**Directions for this task**
Each line in the entries that has the word "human" has to be copied.

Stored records
┏━━

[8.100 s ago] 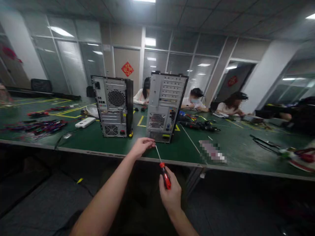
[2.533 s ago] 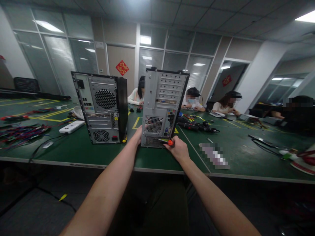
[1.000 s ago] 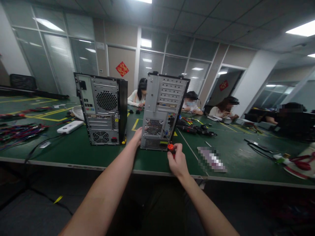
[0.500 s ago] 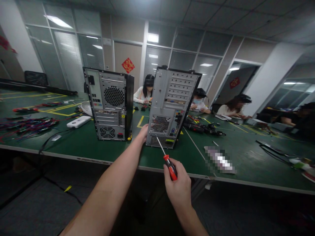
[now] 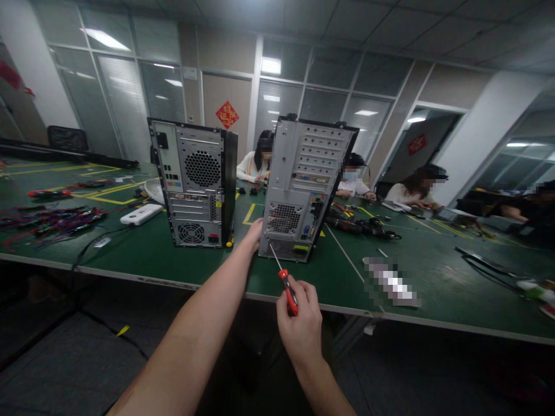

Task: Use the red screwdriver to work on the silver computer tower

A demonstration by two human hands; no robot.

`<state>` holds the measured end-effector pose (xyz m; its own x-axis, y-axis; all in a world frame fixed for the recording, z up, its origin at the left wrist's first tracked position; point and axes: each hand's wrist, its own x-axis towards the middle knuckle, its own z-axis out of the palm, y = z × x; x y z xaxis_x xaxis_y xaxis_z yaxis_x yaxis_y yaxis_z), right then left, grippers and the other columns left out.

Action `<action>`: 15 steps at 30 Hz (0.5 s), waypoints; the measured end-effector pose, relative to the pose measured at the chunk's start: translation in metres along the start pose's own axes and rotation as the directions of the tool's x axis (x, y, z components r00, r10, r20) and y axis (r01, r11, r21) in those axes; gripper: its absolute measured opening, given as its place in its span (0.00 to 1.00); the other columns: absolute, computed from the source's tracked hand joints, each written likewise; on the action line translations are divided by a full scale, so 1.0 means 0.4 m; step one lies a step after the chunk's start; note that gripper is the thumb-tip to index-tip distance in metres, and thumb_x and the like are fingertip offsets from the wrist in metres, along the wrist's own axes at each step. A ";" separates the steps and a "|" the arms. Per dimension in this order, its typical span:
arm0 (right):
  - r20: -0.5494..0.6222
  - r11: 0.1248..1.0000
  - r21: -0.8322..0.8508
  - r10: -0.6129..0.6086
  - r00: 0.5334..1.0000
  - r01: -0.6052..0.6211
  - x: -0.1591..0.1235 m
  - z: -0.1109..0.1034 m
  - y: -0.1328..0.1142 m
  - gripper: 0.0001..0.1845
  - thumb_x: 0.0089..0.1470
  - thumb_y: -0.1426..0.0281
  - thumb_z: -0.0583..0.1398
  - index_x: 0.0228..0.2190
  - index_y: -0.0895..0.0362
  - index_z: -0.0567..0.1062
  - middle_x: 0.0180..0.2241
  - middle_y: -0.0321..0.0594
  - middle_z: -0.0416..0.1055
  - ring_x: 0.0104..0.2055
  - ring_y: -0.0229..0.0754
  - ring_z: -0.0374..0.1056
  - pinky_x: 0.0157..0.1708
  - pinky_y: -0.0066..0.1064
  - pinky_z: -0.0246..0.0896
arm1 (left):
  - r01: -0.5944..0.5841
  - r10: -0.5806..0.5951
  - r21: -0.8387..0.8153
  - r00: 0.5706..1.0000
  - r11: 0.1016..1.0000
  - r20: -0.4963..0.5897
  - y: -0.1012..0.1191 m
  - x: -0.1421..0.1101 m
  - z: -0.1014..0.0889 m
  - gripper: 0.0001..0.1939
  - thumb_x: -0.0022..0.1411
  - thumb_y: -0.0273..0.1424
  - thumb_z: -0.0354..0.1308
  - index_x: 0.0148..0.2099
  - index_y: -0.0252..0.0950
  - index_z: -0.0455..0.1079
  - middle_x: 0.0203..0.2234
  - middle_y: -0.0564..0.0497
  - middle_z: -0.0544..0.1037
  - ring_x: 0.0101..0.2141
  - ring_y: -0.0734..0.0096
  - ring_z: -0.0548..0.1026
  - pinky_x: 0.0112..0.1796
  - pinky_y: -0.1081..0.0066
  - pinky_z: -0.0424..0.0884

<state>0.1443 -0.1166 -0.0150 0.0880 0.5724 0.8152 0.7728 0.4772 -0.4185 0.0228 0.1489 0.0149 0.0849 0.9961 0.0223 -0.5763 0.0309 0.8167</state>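
Right hand grips a screwdriver, shaft slanting up-left to the center-frame PC tower; left hand's nearer, can't tell its grip.

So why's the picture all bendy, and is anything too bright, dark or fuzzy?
Head view throughout: the right-hand computer case looks slanted, perhaps from a wide lens; bright patches shine on the glass panels; the floor is very dark; the screwdriver looks clear; a pale thing on the table is hidden by blocks.
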 end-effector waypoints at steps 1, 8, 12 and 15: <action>-0.001 1.000 0.002 -0.002 1.000 0.002 0.000 0.002 0.000 0.17 0.65 0.73 0.58 0.54 0.57 0.77 0.45 0.46 0.70 0.42 0.43 0.75 0.42 0.34 0.76 | 0.003 -0.003 -0.002 1.000 1.000 -0.005 0.002 -0.002 0.001 0.20 0.54 0.33 0.73 0.48 0.32 0.76 0.30 0.46 0.83 0.35 0.62 0.82 0.40 0.65 0.79; -0.006 1.000 0.007 -0.002 1.000 0.002 -0.003 0.017 -0.003 0.18 0.66 0.73 0.58 0.55 0.57 0.76 0.45 0.47 0.70 0.43 0.43 0.75 0.42 0.34 0.75 | 0.014 -0.014 0.010 0.999 1.000 -0.042 0.010 -0.014 0.006 0.16 0.56 0.29 0.70 0.47 0.32 0.76 0.28 0.47 0.81 0.34 0.63 0.82 0.39 0.66 0.78; -0.001 1.000 -0.001 0.004 1.000 -0.004 -0.004 0.020 -0.005 0.18 0.66 0.73 0.57 0.55 0.58 0.75 0.46 0.47 0.70 0.44 0.44 0.75 0.43 0.34 0.75 | 0.015 -0.014 0.013 0.999 1.000 -0.050 0.010 -0.014 0.007 0.16 0.56 0.29 0.71 0.47 0.32 0.76 0.29 0.47 0.82 0.34 0.63 0.82 0.39 0.66 0.78; 0.000 1.000 -0.003 0.004 1.000 -0.004 -0.004 0.020 -0.005 0.18 0.66 0.73 0.57 0.55 0.57 0.75 0.46 0.47 0.70 0.44 0.44 0.75 0.43 0.35 0.75 | 0.009 -0.008 0.009 0.999 1.000 -0.051 0.009 -0.012 0.006 0.17 0.56 0.30 0.71 0.48 0.32 0.76 0.30 0.47 0.82 0.35 0.63 0.82 0.40 0.66 0.78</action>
<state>0.1375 -0.1130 -0.0188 0.0917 0.5743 0.8135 0.7743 0.4726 -0.4209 0.0225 0.1441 0.0190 0.0479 0.9987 -0.0143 -0.5685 0.0390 0.8218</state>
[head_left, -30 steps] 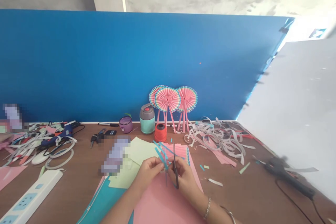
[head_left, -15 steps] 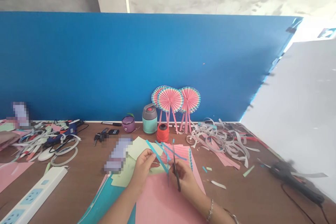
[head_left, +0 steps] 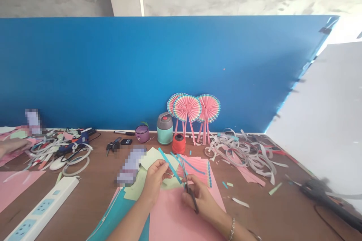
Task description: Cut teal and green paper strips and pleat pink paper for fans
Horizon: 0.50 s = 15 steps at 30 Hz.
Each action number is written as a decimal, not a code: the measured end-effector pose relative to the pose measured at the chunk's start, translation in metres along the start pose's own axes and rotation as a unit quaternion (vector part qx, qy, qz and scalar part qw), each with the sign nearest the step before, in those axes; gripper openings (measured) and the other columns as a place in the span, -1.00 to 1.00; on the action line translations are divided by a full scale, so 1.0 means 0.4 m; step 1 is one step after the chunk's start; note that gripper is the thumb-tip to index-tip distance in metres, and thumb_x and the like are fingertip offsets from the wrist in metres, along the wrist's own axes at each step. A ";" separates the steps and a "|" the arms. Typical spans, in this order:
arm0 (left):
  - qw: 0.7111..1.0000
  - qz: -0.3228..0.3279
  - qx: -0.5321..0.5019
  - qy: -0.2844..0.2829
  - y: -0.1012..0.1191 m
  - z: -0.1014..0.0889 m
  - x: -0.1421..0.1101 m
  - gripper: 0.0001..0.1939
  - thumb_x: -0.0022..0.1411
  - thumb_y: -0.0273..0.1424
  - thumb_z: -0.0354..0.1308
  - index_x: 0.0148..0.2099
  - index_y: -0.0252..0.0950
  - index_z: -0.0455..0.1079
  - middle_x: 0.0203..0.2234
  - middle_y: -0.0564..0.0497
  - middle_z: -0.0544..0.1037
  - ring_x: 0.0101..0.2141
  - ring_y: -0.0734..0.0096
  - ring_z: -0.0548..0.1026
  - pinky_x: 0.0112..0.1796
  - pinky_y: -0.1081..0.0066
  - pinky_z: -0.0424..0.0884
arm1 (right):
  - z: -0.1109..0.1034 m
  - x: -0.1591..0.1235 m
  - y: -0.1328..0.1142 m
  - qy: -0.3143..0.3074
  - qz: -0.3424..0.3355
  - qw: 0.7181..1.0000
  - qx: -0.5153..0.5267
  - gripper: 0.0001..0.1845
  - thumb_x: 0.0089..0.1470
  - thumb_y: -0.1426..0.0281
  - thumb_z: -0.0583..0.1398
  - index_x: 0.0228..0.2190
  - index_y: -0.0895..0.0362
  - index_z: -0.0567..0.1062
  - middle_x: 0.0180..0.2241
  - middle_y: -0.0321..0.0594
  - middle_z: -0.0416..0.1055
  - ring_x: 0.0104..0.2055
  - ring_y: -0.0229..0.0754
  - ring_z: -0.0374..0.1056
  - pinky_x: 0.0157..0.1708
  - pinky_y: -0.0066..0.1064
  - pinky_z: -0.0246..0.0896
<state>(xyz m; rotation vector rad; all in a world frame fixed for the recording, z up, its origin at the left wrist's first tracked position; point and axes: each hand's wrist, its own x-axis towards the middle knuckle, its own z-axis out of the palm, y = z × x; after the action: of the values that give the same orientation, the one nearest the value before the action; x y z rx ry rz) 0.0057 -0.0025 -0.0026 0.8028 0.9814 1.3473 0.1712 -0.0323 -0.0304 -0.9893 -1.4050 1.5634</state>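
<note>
To the left of my left fingers [head_left: 160,165], pale green sheets [head_left: 132,188] lie on the worktop [head_left: 93,188], presumably for easy reach. These fingers pinch a blue strip [head_left: 171,168], likely steadying it beside the scissors [head_left: 193,199]. Pink paper [head_left: 178,218] lies beneath. My right fingers [head_left: 197,182] are closed around the scissors, pointed away, presumably for safety.

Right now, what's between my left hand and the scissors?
A blue strip, pinched in your left hand, slants down toward the scissors in your right hand; pale green paper shows beneath it in the head view.
</note>
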 end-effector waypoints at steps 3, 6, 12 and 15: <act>1.000 -0.007 -0.025 -0.011 0.003 0.000 -0.002 -0.75 -0.06 -0.29 0.27 -0.50 -0.30 0.27 -0.64 0.11 0.38 -0.55 0.51 0.39 -0.49 0.51 0.33 | -0.003 -0.002 0.002 -0.015 0.006 1.000 0.002 -0.68 -0.11 0.26 0.23 -0.35 0.09 0.22 -0.68 -0.54 0.13 -0.68 -0.40 0.06 -0.67 -0.57 -0.05; 0.998 -0.017 -0.053 -0.025 0.005 -0.002 -0.004 -0.77 -0.03 -0.32 0.25 -0.48 -0.29 0.26 -0.64 0.12 0.37 -0.57 0.53 0.37 -0.50 0.51 0.31 | -0.004 -0.004 0.003 -0.023 0.015 1.000 -0.011 -0.71 -0.11 0.25 0.23 -0.41 0.10 0.24 -0.69 -0.52 0.13 -0.70 -0.42 0.05 -0.68 -0.57 -0.06; 0.997 -0.027 -0.058 -0.035 0.009 -0.001 -0.007 -0.76 -0.03 -0.31 0.25 -0.48 -0.29 0.24 -0.65 0.14 0.34 -0.59 0.55 0.35 -0.53 0.54 0.29 | -0.003 -0.002 0.010 -0.040 0.032 0.999 -0.011 -0.67 -0.16 0.20 0.26 -0.42 0.13 0.28 -0.68 -0.49 0.17 -0.68 -0.40 0.10 -0.64 -0.54 0.02; 0.999 -0.019 -0.033 -0.026 0.007 0.000 -0.006 -0.73 -0.04 -0.28 0.26 -0.50 -0.29 0.23 -0.64 0.13 0.35 -0.56 0.54 0.36 -0.52 0.54 0.30 | -0.007 0.001 0.018 -0.051 0.030 0.998 -0.003 -0.63 -0.18 0.18 0.28 -0.43 0.15 0.31 -0.67 -0.47 0.18 -0.68 -0.40 0.10 -0.64 -0.53 0.04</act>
<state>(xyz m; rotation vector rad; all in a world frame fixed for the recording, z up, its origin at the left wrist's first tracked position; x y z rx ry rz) 0.0047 -0.0047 0.0001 0.7615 0.9040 1.3130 0.1732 -0.0312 -0.0378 -0.9762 -1.4629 1.6751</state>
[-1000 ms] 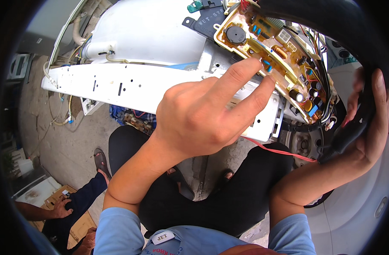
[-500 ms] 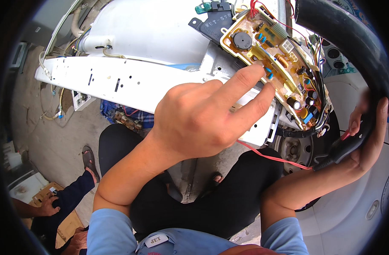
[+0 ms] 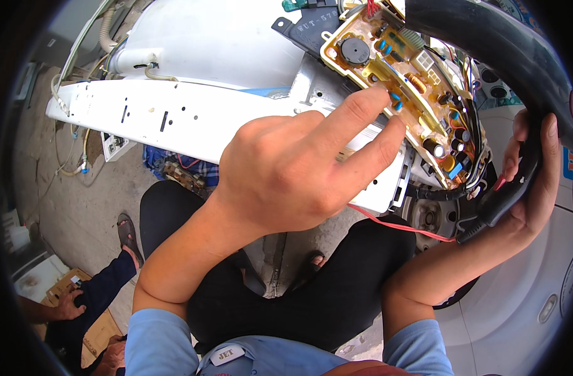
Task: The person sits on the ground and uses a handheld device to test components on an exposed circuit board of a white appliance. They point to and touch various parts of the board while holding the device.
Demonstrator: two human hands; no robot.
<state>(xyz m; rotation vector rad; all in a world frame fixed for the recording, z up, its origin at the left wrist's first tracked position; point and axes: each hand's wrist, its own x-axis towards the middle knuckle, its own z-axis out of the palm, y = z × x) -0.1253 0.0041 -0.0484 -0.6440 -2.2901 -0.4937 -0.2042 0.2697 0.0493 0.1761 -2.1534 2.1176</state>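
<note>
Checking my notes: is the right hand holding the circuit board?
No, the right hand grips a black tool, apart from the circuit board.

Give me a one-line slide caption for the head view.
Left hand at a circuit board's edge, right hand gripping a black handheld tool.

One bare left hand (image 3: 286,166), one bare right hand (image 3: 543,188). Two hands of a co-worker (image 3: 68,305). One amber, cream-rimmed circuit board (image 3: 418,125). One flat round black disc (image 3: 354,51). One copper-coloured ring coil (image 3: 416,83). Two small white rectangular connectors (image 3: 425,60). One elongated black handheld object (image 3: 505,199). One long white metal panel (image 3: 192,133). Two light-blue cloth sleeves (image 3: 162,341).
</note>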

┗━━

**Answer to the problem**
A demonstration by two human hands; no robot.
Demonstrator: two human hands; no robot.

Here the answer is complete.